» **Brief**
An exact restatement of the data is required, with the images omitted.

» **Information shown**
+++

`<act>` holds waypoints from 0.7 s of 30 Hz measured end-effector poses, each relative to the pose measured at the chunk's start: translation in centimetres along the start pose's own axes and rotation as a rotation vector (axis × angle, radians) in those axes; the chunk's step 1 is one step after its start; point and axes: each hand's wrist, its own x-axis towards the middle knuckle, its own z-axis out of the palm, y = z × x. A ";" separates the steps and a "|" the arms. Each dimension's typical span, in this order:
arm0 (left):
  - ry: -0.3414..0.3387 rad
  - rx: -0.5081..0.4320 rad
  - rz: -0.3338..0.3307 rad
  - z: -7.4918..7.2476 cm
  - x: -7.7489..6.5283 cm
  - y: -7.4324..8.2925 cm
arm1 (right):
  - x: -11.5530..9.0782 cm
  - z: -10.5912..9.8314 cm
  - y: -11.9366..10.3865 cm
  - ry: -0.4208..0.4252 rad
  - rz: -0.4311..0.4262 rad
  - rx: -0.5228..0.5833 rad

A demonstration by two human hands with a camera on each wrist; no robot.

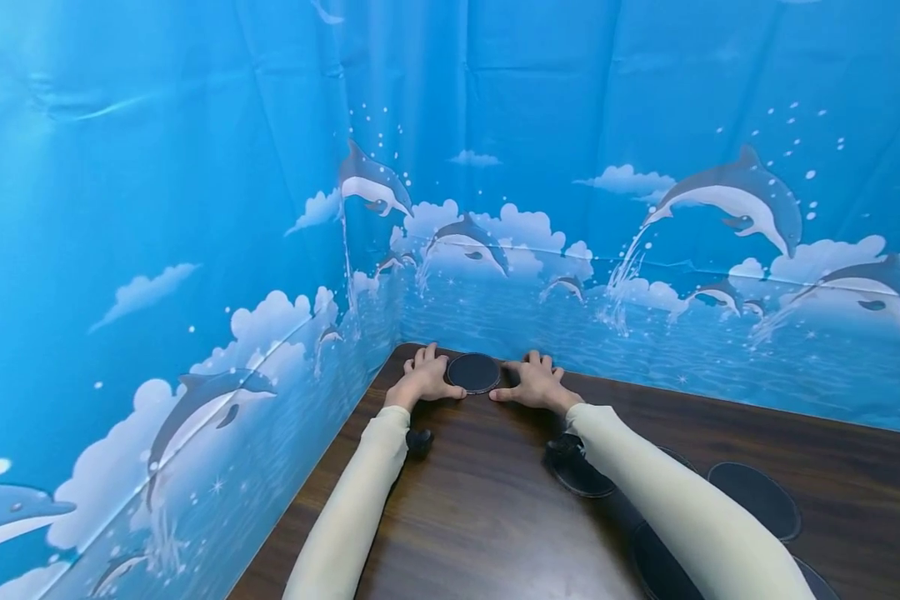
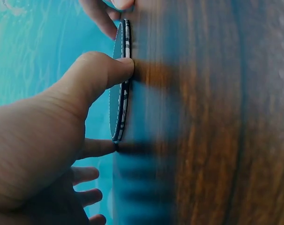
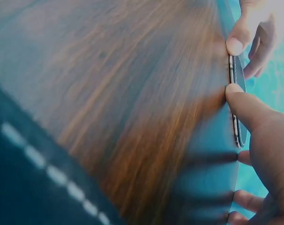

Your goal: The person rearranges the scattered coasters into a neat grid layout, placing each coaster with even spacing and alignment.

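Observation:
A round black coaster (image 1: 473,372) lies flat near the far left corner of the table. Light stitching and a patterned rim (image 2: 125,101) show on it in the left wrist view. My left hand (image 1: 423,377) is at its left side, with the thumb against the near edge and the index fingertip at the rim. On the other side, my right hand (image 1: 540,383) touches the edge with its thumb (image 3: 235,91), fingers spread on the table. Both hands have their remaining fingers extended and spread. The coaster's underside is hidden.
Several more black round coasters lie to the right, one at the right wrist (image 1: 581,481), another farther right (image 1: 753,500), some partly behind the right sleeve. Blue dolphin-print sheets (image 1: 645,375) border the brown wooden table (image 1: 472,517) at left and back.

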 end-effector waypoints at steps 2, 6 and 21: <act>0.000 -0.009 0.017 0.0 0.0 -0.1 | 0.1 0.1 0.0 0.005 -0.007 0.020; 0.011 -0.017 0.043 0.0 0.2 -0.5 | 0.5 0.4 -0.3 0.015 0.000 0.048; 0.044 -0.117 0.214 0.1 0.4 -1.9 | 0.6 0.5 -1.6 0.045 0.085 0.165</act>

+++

» **Result**
`<act>` holds waypoints from 0.7 s of 30 Hz measured end-effector poses, each relative to the pose measured at the chunk's start: translation in centimetres along the start pose's own axes and rotation as a rotation vector (axis × angle, radians) in those axes; the chunk's step 1 is one step after its start; point and axes: each hand's wrist, its own x-axis towards the middle knuckle, its own z-axis out of the palm, y = z × x. A ";" separates the steps and a "|" the arms. Each dimension's typical span, in this order:
arm0 (left):
  - ry: -0.3414..0.3387 rad
  - rx: -0.5081..0.4320 rad
  - rz: -0.3338..0.3307 rad
  - z: -7.4918..7.2476 cm
  - x: -7.7489..6.5283 cm
  - y: -7.4324..8.2925 cm
arm1 (right):
  - x: -11.5530..9.0782 cm
  - z: -10.5912..9.8314 cm
  - y: -11.9366..10.3865 cm
  - ry: -0.4208..0.4252 rad
  - rz: -0.4311..0.4262 rad
  - rx: -0.5228..0.5833 rad

A demonstration by two human hands with a camera on each wrist; no robot.


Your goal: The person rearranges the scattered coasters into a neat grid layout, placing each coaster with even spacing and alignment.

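Observation:
A round black coaster (image 1: 473,372) lies flat near the far left corner of the table. Light stitching and a patterned rim (image 2: 125,101) show on it in the left wrist view. My left hand (image 1: 423,377) is at its left side, with the thumb against the near edge and the index fingertip at the rim. On the other side, my right hand (image 1: 540,383) touches the edge with its thumb (image 3: 235,91), fingers spread on the table. Both hands have their remaining fingers extended and spread. The coaster's underside is hidden.
Several more black round coasters lie to the right, one at the right wrist (image 1: 581,481), another farther right (image 1: 753,500), some partly behind the right sleeve. Blue dolphin-print sheets (image 1: 645,375) border the brown wooden table (image 1: 472,517) at left and back.
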
 end-effector waypoints at steps 2, 6 and 21: <act>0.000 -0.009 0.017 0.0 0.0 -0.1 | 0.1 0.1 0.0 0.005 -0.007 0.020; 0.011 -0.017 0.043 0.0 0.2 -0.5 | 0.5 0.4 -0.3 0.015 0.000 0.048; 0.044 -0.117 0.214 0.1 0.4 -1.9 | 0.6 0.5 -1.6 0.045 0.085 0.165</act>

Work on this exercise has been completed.